● WHAT TO DO
Return all the lines below in which the string "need" appears.

Stored records:

═══

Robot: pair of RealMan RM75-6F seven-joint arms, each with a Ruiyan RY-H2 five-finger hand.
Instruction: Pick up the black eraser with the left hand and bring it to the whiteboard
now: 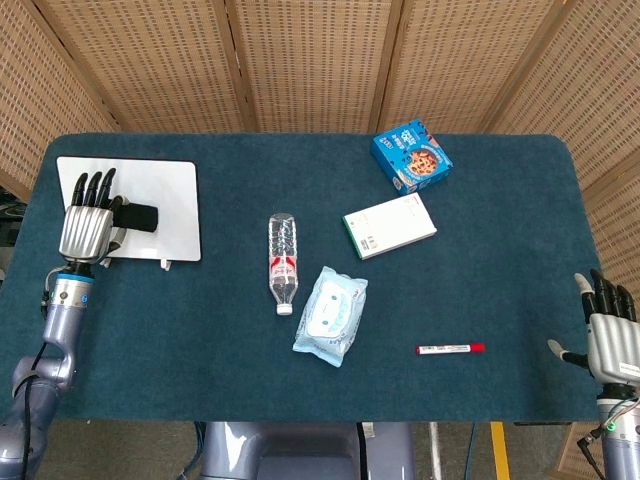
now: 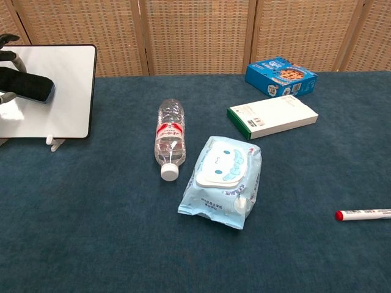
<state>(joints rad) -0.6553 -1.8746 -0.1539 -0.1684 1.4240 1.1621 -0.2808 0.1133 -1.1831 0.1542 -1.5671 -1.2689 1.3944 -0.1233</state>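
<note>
Black and blocky, the eraser (image 1: 140, 217) sits in the left hand's (image 1: 86, 226) grip right over the flat white whiteboard (image 1: 170, 205), long side pointing across it, while the right hand (image 1: 612, 340) waits empty, fingers apart.

This looks like a staged robot test area in a lab or demo room, not a home. A counter (image 1: 500, 300) covered in dark blue felt stands before folding woven-rattan screens (image 1: 310, 60) that wall off the background. Unrelated everyday goods lie spread well apart on it: a whiteboard (image 1: 160, 205), a water bottle (image 1: 283, 262), a wipes pack (image 1: 331, 314), a cookie box (image 1: 412, 156), a white box (image 1: 389, 225) and a red marker (image 1: 450, 348).
</note>
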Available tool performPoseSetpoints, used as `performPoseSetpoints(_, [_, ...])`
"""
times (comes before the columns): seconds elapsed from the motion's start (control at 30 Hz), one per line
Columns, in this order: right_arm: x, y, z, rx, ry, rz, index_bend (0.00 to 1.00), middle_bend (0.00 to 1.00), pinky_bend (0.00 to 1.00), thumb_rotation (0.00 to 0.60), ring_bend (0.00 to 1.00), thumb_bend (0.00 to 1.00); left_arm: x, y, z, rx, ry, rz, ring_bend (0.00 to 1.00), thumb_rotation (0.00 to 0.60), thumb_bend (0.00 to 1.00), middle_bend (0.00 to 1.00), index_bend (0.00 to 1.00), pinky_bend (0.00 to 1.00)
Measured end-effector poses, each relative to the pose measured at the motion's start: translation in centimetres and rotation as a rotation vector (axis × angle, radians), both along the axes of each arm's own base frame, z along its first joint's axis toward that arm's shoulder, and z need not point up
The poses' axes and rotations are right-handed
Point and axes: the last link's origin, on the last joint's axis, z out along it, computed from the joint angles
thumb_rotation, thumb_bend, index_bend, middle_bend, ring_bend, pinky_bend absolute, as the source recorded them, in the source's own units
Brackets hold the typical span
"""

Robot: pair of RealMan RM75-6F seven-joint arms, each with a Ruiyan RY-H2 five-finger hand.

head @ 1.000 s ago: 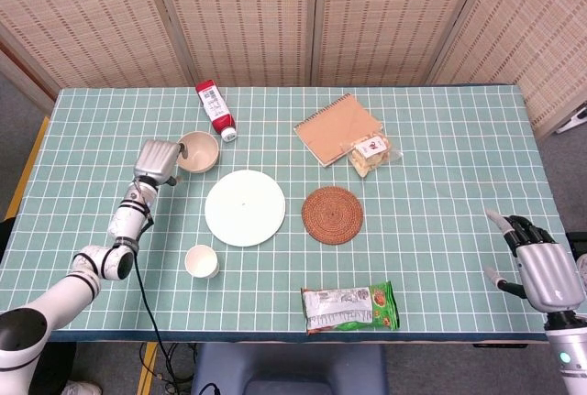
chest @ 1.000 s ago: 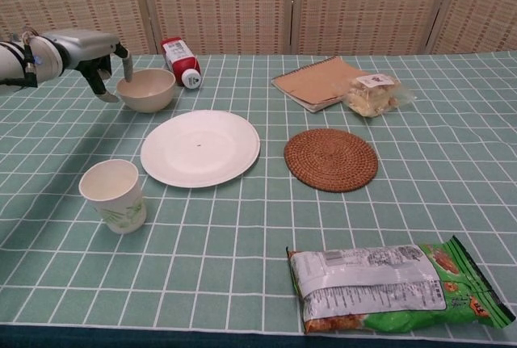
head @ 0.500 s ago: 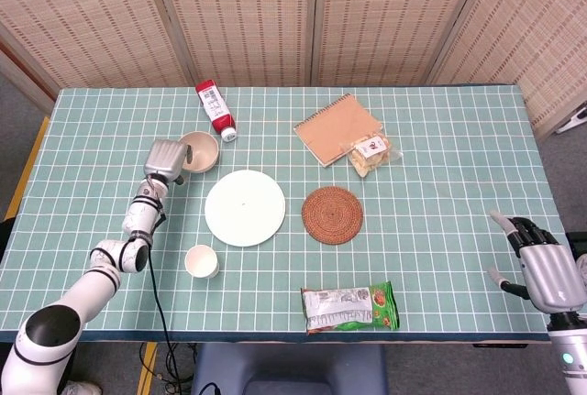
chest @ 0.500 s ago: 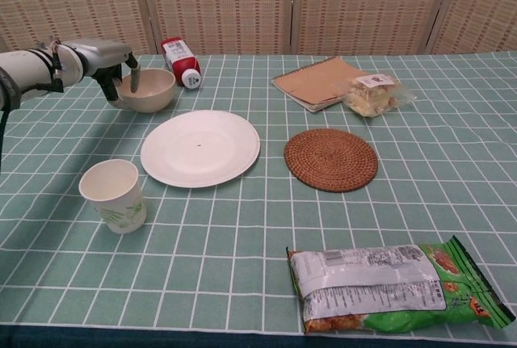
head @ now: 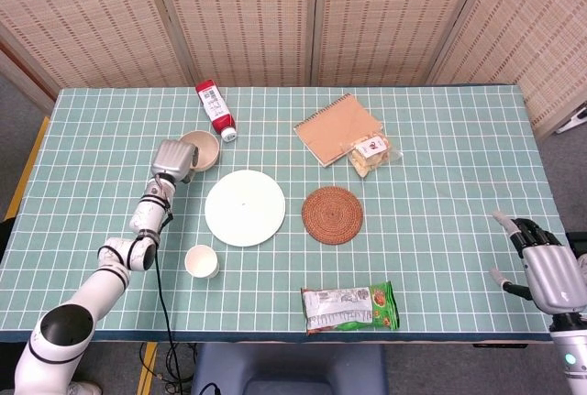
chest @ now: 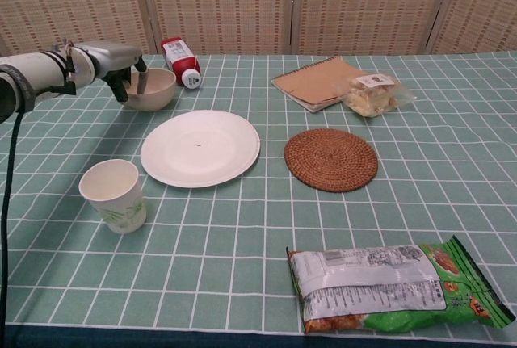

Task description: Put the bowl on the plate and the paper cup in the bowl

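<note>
- Bowl (chest: pixel 150 89) sits on the bench (head: pixel 440 138) with my left hand (chest: pixel 121 60) on its near-left rim; one finger is hooked inside the bowl and another is down its outer wall, so I read it as gripping the rim.
- A second ago that hand was beside the bowl, just short of the rim; since then I have brought it forward and over the edge. The bowl itself has not shifted.
- Plate (chest: pixel 200 147) lies just to the right of and nearer me than the left hand, apart from the bowl. Paper cup (chest: pixel 114 194) stands upright nearer still, beside the plate's left edge. Neither has moved.
- Red bottle (chest: pixel 181 61) lies on its side just beyond the bowl, past my fingers.
- My right hand (head: pixel 548 272) hangs off the bench's near right corner, fingers spread, holding nothing; it has drifted slightly outward.
- Only the head view shows the right hand, and the whole left arm (head: pixel 128 248) reaching up from the near-left edge.
- Only the chest view shows the finger inside the bowl; from above, the hand's housing covers the rim there.
</note>
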Motion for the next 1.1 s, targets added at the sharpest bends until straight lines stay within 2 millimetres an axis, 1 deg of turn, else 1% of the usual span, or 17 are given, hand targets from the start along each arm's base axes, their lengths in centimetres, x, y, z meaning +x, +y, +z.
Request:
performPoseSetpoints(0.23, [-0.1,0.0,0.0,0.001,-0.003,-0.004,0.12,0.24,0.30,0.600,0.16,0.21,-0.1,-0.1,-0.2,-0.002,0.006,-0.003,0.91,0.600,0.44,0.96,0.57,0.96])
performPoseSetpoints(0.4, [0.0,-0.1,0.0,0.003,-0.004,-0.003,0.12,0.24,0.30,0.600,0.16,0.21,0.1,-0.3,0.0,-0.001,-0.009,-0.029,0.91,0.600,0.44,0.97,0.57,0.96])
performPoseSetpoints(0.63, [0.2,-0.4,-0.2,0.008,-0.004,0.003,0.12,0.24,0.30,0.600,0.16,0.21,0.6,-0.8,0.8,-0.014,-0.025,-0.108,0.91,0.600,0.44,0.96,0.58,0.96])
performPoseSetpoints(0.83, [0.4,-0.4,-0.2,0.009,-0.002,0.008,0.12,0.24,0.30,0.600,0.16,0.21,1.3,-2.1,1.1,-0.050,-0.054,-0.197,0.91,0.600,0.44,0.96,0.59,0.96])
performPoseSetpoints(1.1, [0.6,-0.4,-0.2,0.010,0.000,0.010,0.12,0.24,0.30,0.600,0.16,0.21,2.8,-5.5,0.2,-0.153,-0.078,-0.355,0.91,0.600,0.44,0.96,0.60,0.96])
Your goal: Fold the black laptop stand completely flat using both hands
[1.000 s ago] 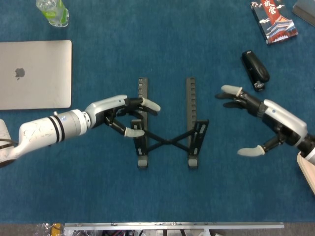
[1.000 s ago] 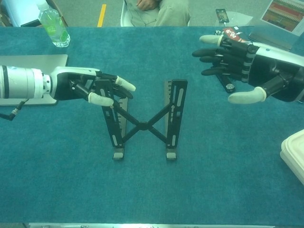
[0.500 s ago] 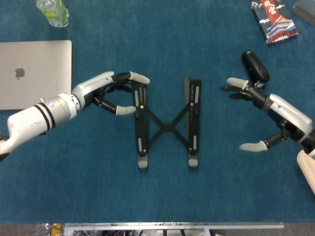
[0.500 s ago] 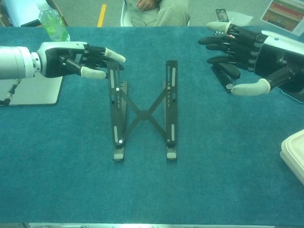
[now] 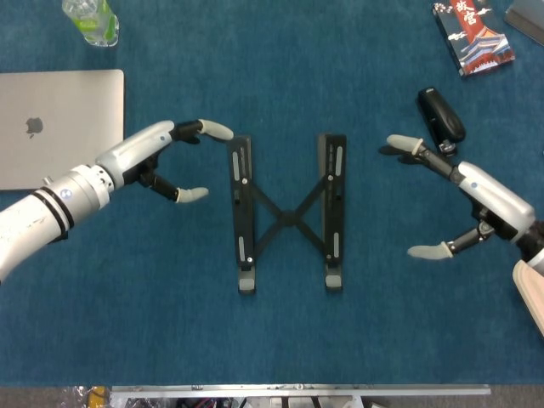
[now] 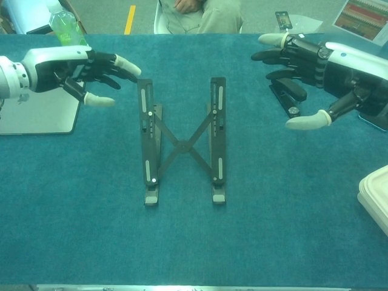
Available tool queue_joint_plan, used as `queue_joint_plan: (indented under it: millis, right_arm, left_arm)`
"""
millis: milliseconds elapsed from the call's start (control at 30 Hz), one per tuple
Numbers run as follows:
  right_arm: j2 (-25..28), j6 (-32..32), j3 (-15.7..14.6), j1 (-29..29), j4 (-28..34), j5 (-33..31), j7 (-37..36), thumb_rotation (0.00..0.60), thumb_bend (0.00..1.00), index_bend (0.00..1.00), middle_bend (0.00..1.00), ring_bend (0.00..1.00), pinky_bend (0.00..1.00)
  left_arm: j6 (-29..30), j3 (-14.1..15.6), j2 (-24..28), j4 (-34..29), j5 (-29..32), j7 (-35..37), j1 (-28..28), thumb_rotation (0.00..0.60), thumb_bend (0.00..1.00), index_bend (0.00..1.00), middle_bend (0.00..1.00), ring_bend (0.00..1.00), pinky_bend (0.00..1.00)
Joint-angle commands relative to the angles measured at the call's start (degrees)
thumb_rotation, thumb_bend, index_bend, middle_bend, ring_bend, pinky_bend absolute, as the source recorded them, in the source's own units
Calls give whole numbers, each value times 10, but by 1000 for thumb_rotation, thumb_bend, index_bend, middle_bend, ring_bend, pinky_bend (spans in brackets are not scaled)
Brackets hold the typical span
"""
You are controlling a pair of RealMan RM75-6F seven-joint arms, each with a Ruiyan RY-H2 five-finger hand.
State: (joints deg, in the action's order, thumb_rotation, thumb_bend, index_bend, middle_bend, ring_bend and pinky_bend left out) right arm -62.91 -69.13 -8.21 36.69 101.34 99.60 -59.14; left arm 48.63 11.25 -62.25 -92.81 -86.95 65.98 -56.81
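The black laptop stand (image 5: 287,212) (image 6: 182,140) lies low on the blue cloth at the table's middle, two parallel rails joined by crossed links. My left hand (image 5: 161,157) (image 6: 82,70) hovers just left of the left rail's far end, fingers spread, holding nothing and not touching the stand. Well to the right of the stand, my right hand (image 5: 459,200) (image 6: 315,66) is also spread wide and empty.
A silver laptop (image 5: 59,127) lies at the left, a green-labelled bottle (image 5: 90,20) behind it. A black stapler (image 5: 440,119) sits just beyond my right hand, a printed box (image 5: 473,36) at the far right. A pale container's corner (image 6: 377,197) shows at the right edge.
The left rail's raised arm has dropped flat against the stand. My left hand let go of it and drew back to the left. My right hand shifted only slightly.
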Motion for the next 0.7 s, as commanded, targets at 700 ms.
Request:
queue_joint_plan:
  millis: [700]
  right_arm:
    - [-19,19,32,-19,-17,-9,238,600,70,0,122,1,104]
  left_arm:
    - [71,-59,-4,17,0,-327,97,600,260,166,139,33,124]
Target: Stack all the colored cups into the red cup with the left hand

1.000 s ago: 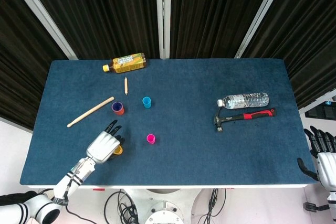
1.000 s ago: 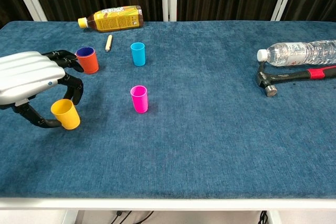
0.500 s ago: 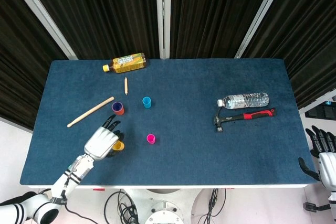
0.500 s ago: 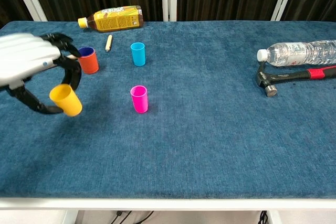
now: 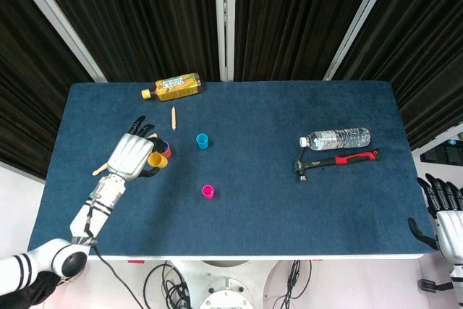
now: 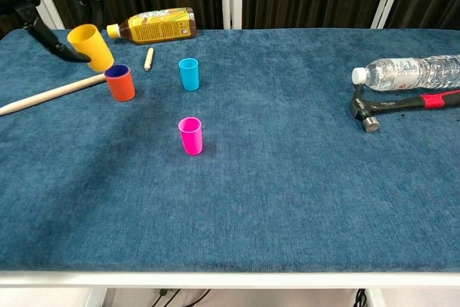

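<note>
At the far left, a long wooden stick (image 6: 50, 95) lies slanted on the blue worktop (image 6: 287, 177). Above it the left hand (image 5: 132, 155) grips the yellow cup (image 6: 90, 47) between thumb and fingers, holding it tilted in the air just above the red cup (image 6: 120, 83). The red cup stands upright with a dark blue cup nested inside it. Behind them a tea bottle (image 6: 152, 25) lies on its side at the back edge, and a short wooden peg (image 6: 149, 58) rests near it. The light blue cup (image 6: 189, 74) stands upright to the right of the red one, and the pink cup (image 6: 191, 136) stands nearer the front edge, apart from the others. Well to the right lie a clear water bottle (image 6: 410, 72) and, just beside it, a red-handled hammer (image 6: 402, 107). The right hand (image 5: 445, 215) hangs off the worktop's right edge, fingers spread, holding nothing.
</note>
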Controlling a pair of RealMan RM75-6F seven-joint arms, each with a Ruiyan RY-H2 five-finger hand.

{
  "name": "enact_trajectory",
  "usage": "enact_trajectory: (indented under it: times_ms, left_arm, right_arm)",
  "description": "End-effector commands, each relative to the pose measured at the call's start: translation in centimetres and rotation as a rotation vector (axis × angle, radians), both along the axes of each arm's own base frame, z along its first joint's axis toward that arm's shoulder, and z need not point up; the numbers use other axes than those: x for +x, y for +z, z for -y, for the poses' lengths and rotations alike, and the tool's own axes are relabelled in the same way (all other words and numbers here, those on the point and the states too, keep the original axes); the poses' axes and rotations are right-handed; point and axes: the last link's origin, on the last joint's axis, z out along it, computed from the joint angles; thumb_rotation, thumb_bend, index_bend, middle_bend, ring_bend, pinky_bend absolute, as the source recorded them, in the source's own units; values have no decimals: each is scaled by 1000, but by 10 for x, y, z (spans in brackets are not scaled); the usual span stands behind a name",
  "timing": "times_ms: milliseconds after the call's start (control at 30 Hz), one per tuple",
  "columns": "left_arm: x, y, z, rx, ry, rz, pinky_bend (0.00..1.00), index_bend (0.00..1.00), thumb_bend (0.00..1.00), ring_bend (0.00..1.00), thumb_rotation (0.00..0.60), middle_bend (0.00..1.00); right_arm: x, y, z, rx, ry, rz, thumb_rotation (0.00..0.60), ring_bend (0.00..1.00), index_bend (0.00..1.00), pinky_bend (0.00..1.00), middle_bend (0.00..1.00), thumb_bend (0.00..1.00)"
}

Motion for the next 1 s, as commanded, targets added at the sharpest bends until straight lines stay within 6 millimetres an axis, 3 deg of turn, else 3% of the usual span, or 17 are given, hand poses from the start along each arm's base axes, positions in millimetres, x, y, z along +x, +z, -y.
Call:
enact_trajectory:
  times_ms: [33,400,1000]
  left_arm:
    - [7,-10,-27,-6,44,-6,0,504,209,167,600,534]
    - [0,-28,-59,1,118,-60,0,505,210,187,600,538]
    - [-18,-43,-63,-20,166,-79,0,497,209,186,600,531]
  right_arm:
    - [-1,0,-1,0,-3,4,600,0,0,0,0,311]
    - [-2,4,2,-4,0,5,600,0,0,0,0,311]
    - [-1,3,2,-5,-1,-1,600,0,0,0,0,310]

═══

● SOLUTION FOR THIS EXERCISE
Measured end-effector poses, each relative to the pose measured at the motion's start: translation in centimetres and rotation as a rotation vector (axis × angle, radians), both along the axes of each arm's own base frame, z along its first joint's axis toward that arm's shoulder, and z need not point up
  "description": "End-effector commands, each relative to the pose measured at the call's start: translation in centimetres and rotation as a rotation vector (axis × angle, radians), both along the axes of each arm's own base frame, z along its first joint's axis toward that arm's shoulder, and z need not point up; the numbers use other axes than those: x for +x, y for +z, z for -y, for the poses' lengths and rotations alike, and the tool's own axes are relabelled in the same way (all other words and numbers here, those on the point and the states too, keep the original axes); the poses' axes and rotations are right-handed; point and axes: the last link's origin, on the last joint's axis, z out along it, computed from the joint angles; thumb_rotation, thumb_bend, index_bend, middle_bend, ring_bend, pinky_bend absolute, as the source recorded them, in the source's own units; values have no decimals: each is scaled by 1000, but by 10 for x, y, z (spans in brackets are not scaled); the usual span stands behind a name",

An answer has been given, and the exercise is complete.